On Sunday I had dinner with Mark at the Timișoreana beer factory which is a five-minute walk for me. We both had bulz bănățean – a substantial, very Romanian dish consisting of mămăligă (polenta) with cheese, a fried egg, sausages, mici, pork, gogonele (pickled green tomatoes) and pickled cucumbers. We had two beers apiece. It was busy there, though you’d never guess it from the outside, and as is typical for Romania it took us 40-odd minutes to get served. He told me about his girlfriend’s family, which made any issues I might have with my mother pale into insignificance. She grew up in a poor part of Yorkshire as the middle of three sisters; they suffered constant mental abuse at the hands of their father who committed suicide soon after they left home. Understandably this has left her badly scarred. (If you ask me though, she’s done remarkably well. She’s carved out a successful teaching career for herself.) Now 37, she is unable to have children; he said she will have IVF treatment. Next month (I think) they will get married in a registry office in Scotland. That’s because England requires you to be resident in the country to get married, but Scotland doesn’t.

I’ve almost finished reading Daniel Defoe’s A Journal of the Plague Year. Dad gave me it – an 1896 edition – when I was over there six months ago. Defoe himself was only five when the bubonic plague struck London in 1665, so I wonder where all his facts and (extensive) figures came from. There are clear parallels with Covid, and the good and bad of humanity have changed remarkably little since that time. Just like with Covid, the plague’s long incubation period meant that people transmitted the disease asymptomatically, killing many others in the process. The lack of anything approaching modern medicine made the whole thing harrowing beyond belief. Doctors, such that they were, tried to break the swellings – or buboes – by burning them. Pure torture. In the autumn as the figures improved, people got blasé, thinking they were out of the woods. That brought about a second wave. Sounds familiar. The plague was followed by the Great Fire of London in the following year.

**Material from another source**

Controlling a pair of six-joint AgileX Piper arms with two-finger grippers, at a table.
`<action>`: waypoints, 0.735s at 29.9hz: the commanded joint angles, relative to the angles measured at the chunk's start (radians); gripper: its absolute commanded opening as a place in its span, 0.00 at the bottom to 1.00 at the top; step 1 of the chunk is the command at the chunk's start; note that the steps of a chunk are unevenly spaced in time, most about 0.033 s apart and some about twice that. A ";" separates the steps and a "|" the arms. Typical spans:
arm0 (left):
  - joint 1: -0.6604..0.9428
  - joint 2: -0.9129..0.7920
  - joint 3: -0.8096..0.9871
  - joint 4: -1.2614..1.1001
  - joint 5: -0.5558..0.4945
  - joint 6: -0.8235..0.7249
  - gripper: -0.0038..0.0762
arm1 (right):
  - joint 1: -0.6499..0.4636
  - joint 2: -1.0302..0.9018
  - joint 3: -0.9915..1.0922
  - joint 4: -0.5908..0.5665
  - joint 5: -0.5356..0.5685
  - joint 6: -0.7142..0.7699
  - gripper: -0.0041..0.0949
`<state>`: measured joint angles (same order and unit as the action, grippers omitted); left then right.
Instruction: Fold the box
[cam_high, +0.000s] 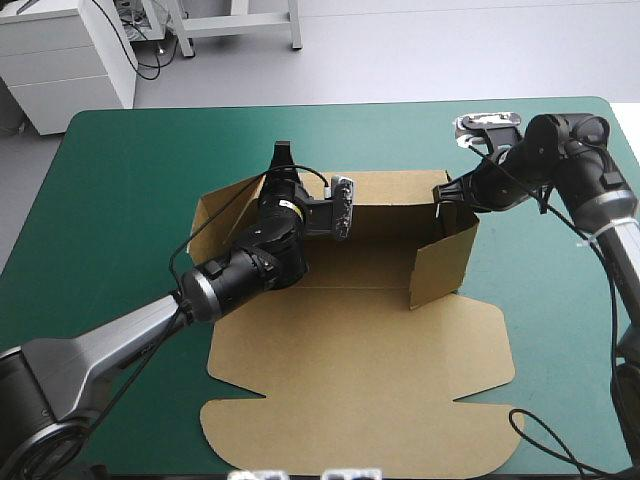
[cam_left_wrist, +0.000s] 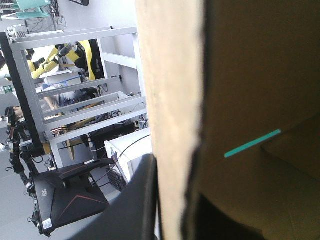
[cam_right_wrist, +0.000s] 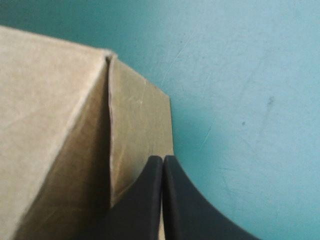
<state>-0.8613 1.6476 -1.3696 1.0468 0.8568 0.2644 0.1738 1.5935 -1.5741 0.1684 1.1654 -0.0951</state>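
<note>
Clamping far left corner wall of brown cut-board box (cam_high: 350, 360) in black-finned left pincer (cam_left_wrist: 172, 200). Nipping far right corner in black-finned right pincer (cam_right_wrist: 162, 162), nearly closed on the board. Standing half-raised between both pincers on teal-green table cover (cam_high: 130, 200), with lid flat.

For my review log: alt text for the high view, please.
A brown box lies half-folded on the teal-green table cover, far and right walls raised, its lid flat toward the near edge. The left hand is at the far wall's left end, the right hand at the far right corner.
</note>
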 joint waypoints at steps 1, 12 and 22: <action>-0.003 -0.039 -0.021 0.004 0.062 -0.013 0.04 | -0.001 -0.089 0.087 0.034 -0.117 -0.046 0.03; -0.003 -0.039 -0.021 0.004 0.071 -0.013 0.04 | -0.001 -0.357 0.605 0.258 -0.692 -0.367 0.02; -0.003 -0.039 -0.021 0.001 0.061 -0.013 0.04 | -0.001 -0.504 0.973 0.894 -0.933 -1.185 0.02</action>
<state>-0.8620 1.6476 -1.3696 1.0489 0.8734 0.2641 0.1738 1.1332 -0.6275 0.8558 0.2897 -1.0308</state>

I watched Birmingham’s home game against Sunderland at the weekend. They came from a goal down at half-time to win 2-1 in front of a packed stadium. (The club had put on some kind of promotion.) Once young Jordan James bundled in the equaliser on the hour mark, the home side were galvanised and were clearly the better team. They were lucky though; Sunderland were really sluggish in defence in the second half. Now for the bad news. A serious medical issue has forced Tony Mowbray to step back from his managerial duties. Let’s hope he makes a full and speedy recovery, obviously. Mowbray strikes me as a thoroughly good bloke.

Finally, a totally mental dream I had last night. It took place at night in St Ives, the town where I grew up, except the streets were full of LED screens showing animated pictures of every colour imaginable. I met the young guy who ran the show, having learnt the trade from his father. He explained that the animation in St Ives was “three years out of date” compared to what other towns had. I said I preferred the older stuff. Then he invited me into the control room, where for some reason he was also broadcasting images to Mindanao in the Philippines. Where I got that from I have no idea. (This morning I found out that Mindanao is in fact an island, not a city.) I hope I have more dreams like that, not the ones where I trek around the city to do some life admin task, only find the place boarded up and overgrown by weeds.